The Enchanted Rain Garden

Design: Bea Tann
Inspired by a rainy garden in Manchester, and designed to thrive in wet conditions, this garden is influenced by UK forests, which thrive in our regular downpours. It features plants with waxy textures that glisten when wet, and ferns that hold raindrops in the soft spaces between their leaves. Rough stone planters recall the ancient forest’s natural form and collect mosses and there is a rain-collection barrel for dry spells.

The Still Garden

Design: Jane Porter

Inspired by the plants of the Scottish Highlands and Islands, this garden celebrates reuse, repurposing and heritage crafts. Reclaimed whisky casks make sculptural planters packed with bold foliage textures and soft mounds.
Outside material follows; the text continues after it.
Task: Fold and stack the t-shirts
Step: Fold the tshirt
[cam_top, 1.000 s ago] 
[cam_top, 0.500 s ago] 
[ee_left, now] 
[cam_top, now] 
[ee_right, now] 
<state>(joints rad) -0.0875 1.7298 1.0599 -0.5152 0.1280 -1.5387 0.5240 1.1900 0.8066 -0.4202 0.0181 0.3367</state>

The planting palette of greens, whites and copper-toned pinks relate to the central pond, which is a repurposed copper gin distilling pot.

Wild Kitchen Garden


Design: Ann Treneman

Bringing wild edible plants and trees into a small urban setting, the planting in this garden is informal, colourful, airy – and tasty. The galvanised metal planters, including one for edible aquatics, were found in reclamation yards and there is a sink and prep area against the back wall. The garden is inspired in part by the recipes and writing of the late Roger Phillips.